Menariknya, sebelum resmi diluncurkan di Indonesia, varian warna Citrus telah menjadi model yang paling banyak diminati secara global. Tingginya permintaan internasional ini juga tercermin di Indonesia. "Bahkan sebelum Neo hadir di Indonesia, banyak pelanggan sudah mengetahui bahwa produk ini sudah habis terjual di luar negeri. Sehingga, saat masa pra-pemesanan dibuka, mereka segera bergegas mendatangi gerai kami," beber Farah.
Saat ini, MacBook Neo telah didistribusikan secara merata dan dapat diakses oleh konsumen melalui 93 gerai ritel fisik Digimap yang tersebar di seluruh Indonesia. Selain itu, pembelian juga dapat dilakukan melalui situs web resmi Digimap dan toko resmi mereka di platform e-commerce Shopee. Ketersediaan yang luas ini diharapkan dapat memudahkan konsumen untuk mendapatkan perangkat impian mereka.
Kehadiran MacBook Neo ini menjadi angin segar bagi pasar teknologi Indonesia, terutama bagi para pelajar dan profesional muda yang mencari perangkat andal dengan harga yang lebih terjangkau.

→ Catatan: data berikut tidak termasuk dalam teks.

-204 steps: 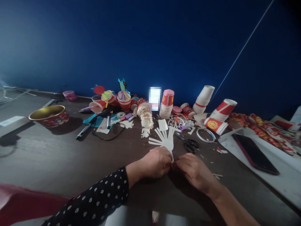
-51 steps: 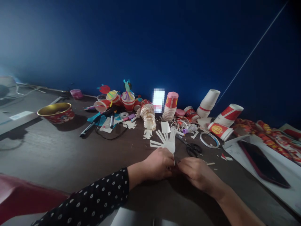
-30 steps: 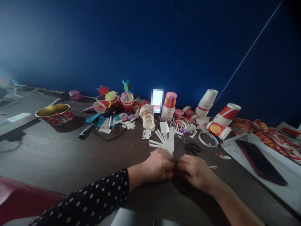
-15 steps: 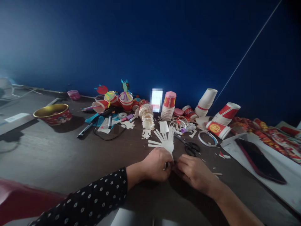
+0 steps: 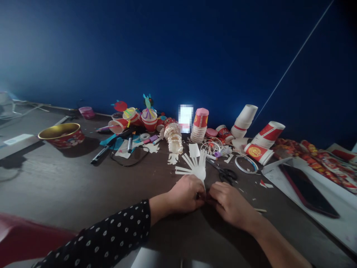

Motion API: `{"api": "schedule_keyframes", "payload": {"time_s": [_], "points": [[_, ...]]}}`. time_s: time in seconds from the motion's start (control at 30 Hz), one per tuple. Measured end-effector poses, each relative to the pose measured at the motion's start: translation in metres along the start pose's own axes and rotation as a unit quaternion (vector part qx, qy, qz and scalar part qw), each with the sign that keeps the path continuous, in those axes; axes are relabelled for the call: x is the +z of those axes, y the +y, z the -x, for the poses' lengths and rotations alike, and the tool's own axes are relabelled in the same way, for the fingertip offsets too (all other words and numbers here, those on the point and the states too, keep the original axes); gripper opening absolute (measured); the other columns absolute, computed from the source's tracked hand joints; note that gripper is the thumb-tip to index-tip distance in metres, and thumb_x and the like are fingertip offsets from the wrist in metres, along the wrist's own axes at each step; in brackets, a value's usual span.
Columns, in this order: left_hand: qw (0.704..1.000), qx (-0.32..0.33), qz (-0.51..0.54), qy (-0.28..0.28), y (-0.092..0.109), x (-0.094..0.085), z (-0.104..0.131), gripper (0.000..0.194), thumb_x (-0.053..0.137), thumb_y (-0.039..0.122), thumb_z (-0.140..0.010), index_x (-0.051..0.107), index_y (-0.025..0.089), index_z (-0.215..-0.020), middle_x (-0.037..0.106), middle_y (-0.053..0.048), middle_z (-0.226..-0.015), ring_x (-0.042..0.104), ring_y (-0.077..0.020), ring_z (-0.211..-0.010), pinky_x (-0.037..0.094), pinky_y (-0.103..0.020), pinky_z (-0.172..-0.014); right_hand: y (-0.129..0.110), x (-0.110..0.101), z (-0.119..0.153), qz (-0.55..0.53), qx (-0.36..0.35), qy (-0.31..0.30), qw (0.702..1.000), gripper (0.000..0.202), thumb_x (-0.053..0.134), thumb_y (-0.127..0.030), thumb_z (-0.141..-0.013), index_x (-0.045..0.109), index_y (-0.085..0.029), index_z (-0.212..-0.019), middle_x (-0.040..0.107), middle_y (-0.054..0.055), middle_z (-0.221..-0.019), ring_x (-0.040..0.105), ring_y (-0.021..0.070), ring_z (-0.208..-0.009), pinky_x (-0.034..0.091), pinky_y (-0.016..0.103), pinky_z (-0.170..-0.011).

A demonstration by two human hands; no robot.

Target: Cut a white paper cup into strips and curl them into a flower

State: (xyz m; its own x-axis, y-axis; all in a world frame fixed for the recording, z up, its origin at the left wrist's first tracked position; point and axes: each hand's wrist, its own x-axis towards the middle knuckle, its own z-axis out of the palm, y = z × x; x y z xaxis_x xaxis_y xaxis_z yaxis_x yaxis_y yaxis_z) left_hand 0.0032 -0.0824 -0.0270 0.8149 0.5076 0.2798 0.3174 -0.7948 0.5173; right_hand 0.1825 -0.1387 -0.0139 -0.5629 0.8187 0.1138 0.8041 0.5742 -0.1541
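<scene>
A white paper piece (image 5: 198, 172), cut into strips that fan out, sticks up beyond my hands. My left hand (image 5: 187, 193) is closed on its near end, the fingers curled and pinching. Close against it, my right hand (image 5: 226, 199) has its fingers bent together, the tips meeting the left fingertips at the paper's lower edge. What lies between the right fingertips is too small to make out. Black scissors (image 5: 227, 174) lie just beyond my right hand.
Stacked paper cups (image 5: 199, 126) stand at the back, with more cups (image 5: 259, 152) at the right. A gold-rimmed bowl (image 5: 63, 136) is at the left. A phone (image 5: 308, 190) rests on a white tray (image 5: 341, 219). Pens, tape and paper scraps lie around.
Both hands stay nearly in place at the paper, with only slight shifts of the fingers. A thin stick beside my right wrist shows a little more.
</scene>
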Motion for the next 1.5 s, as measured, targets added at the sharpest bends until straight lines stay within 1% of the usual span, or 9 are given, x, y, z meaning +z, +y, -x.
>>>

Kombinasi antara performa khas Apple, desain yang stylish, serta harga yang kompetitif menjadikan MacBook Neo sebagai pilihan menarik untuk mendukung produktivitas dan kreativitas sehari-hari.
Lebih lanjut, pengenalan MacBook Neo ini juga menegaskan strategi Apple untuk terus memperluas jangkauan pasarnya di berbagai segmen. Dengan menawarkan opsi yang lebih terjangkau, Apple berupaya untuk mendemokratisasi akses terhadap teknologi canggihnya, memungkinkan lebih banyak orang untuk merasakan dan memanfaatkan keunggulan ekosistem Apple.
Investasi pada kolaborasi dengan seniman lokal seperti Muklay juga menunjukkan komitmen Apple dan Digimap untuk tidak hanya menyediakan produk teknologi, tetapi juga menghadirkan nilai tambah budaya dan seni dalam setiap penawarannya. Hal ini sejalan dengan upaya untuk lebih merangkul pasar Indonesia dan menjadikan produk Apple relevan dengan selera dan apresiasi lokal.
Dengan demikian, MacBook Neo bukan sekadar sebuah laptop baru, melainkan sebuah simbol aksesibilitas dan inklusivitas dalam dunia teknologi premium. Perangkat ini membuka pintu lebar bagi generasi muda Indonesia untuk mulai berpetualang di dunia digital dengan dukungan teknologi Apple yang terpercaya, tanpa harus mengkhawatirkan beban finansial yang berat.